* [THE TASK]
Only a number is expected here: the count of lines in this data where "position" occurs.

****************************************

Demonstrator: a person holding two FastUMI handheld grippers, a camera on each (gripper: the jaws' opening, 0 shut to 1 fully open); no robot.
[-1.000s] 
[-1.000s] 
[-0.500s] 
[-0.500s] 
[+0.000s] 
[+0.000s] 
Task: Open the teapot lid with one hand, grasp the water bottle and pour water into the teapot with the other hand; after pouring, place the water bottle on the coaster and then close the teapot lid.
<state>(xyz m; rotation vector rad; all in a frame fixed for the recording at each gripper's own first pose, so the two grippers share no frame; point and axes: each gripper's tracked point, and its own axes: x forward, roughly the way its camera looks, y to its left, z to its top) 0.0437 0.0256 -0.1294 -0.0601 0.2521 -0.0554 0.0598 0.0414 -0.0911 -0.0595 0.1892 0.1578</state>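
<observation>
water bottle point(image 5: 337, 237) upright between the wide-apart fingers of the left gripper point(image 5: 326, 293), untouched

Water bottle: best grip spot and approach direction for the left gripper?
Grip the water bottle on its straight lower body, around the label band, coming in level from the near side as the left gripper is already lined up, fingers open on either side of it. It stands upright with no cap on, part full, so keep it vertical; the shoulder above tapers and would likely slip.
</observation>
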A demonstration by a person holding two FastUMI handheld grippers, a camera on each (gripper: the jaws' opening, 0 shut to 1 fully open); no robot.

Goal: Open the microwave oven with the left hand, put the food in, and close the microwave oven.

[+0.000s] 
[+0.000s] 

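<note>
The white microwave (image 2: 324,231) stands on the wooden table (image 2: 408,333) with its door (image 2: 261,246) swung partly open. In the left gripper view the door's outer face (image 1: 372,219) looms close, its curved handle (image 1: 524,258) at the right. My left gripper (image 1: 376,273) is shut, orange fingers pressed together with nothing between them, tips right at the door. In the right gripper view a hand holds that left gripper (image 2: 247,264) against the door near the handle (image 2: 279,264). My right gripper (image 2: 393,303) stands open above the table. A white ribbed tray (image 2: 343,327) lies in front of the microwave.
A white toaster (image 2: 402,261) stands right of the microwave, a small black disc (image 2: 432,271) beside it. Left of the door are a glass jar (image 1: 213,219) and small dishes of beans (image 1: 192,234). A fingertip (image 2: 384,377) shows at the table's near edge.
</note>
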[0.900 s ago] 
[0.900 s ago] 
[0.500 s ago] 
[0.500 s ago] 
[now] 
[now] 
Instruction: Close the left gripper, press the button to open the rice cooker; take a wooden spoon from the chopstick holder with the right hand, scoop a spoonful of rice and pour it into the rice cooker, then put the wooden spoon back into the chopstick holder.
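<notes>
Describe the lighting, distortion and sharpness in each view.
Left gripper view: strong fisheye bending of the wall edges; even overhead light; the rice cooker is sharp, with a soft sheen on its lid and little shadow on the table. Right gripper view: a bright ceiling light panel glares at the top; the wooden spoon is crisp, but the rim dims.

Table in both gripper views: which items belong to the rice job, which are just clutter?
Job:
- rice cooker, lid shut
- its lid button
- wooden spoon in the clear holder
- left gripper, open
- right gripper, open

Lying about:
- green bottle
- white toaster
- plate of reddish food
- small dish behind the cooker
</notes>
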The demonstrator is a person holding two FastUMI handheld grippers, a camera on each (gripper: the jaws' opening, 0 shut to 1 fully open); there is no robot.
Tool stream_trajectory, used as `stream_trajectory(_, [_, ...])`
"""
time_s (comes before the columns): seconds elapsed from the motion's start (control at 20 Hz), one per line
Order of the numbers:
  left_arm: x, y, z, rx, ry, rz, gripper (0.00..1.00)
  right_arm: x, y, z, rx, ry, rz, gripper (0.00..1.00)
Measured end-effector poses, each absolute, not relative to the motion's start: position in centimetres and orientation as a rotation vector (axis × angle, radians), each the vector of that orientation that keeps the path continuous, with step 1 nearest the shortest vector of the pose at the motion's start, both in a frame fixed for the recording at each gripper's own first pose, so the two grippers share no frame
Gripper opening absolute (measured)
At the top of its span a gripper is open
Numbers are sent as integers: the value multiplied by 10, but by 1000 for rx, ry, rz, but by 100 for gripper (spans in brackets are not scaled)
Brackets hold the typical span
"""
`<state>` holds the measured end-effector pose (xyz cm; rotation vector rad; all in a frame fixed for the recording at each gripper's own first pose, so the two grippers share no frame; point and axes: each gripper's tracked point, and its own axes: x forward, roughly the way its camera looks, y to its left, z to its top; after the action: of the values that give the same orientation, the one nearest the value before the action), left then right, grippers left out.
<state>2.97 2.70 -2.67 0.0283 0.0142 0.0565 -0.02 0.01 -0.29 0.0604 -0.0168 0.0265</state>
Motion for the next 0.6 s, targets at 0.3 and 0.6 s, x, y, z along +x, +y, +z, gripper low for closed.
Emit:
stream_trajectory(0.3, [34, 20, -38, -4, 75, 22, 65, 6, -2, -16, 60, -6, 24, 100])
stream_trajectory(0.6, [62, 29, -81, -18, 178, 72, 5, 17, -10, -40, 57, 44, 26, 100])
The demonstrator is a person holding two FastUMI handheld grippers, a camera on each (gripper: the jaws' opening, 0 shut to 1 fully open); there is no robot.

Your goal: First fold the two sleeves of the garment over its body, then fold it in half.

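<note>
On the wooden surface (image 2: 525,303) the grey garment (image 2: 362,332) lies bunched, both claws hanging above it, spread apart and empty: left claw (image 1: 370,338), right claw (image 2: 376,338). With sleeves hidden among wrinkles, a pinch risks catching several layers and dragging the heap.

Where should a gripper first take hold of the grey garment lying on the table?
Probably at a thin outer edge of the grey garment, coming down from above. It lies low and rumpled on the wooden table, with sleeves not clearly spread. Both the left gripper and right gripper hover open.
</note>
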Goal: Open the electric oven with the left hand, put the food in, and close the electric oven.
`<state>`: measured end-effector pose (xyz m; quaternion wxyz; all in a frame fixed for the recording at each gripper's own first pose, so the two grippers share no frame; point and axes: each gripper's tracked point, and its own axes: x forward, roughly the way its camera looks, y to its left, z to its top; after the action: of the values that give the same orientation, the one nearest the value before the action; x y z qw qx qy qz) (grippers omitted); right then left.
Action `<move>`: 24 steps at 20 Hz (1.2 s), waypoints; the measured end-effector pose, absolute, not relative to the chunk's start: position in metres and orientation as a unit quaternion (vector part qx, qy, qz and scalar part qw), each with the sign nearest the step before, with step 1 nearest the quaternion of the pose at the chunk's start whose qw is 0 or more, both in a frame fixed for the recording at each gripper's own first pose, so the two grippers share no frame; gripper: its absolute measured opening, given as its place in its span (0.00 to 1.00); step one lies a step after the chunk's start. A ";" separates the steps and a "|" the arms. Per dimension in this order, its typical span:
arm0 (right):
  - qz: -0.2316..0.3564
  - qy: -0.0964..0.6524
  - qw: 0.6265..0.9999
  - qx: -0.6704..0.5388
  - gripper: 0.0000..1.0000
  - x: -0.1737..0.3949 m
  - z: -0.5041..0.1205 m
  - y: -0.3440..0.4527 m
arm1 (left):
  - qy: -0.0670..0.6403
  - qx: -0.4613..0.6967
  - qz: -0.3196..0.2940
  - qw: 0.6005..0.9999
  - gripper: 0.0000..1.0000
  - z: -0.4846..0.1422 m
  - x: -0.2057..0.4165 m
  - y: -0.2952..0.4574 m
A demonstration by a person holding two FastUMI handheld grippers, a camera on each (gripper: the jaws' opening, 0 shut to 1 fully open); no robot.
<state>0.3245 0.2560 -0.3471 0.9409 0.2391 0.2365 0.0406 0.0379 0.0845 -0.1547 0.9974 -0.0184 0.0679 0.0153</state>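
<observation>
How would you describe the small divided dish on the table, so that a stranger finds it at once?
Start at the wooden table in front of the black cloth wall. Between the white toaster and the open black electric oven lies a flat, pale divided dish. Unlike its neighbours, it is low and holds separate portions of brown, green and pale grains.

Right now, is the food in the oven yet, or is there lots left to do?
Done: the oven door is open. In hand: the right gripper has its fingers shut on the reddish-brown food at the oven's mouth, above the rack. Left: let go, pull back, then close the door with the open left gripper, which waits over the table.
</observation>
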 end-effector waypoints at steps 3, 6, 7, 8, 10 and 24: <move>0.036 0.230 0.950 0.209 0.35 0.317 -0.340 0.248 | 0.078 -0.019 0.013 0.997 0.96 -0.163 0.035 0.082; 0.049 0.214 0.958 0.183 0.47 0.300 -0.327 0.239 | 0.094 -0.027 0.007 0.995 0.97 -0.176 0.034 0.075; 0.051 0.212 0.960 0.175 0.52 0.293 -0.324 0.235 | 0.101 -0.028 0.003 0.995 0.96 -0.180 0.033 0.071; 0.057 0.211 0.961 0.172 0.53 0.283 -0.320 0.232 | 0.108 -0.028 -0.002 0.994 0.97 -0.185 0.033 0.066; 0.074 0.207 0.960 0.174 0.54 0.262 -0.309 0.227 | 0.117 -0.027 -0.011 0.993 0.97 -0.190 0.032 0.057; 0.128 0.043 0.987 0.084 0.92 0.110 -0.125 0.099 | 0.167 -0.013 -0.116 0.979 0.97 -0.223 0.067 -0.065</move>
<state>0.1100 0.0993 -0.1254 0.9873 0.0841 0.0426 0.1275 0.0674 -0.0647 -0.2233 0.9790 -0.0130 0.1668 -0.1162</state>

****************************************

* [TASK RESPONSE]
2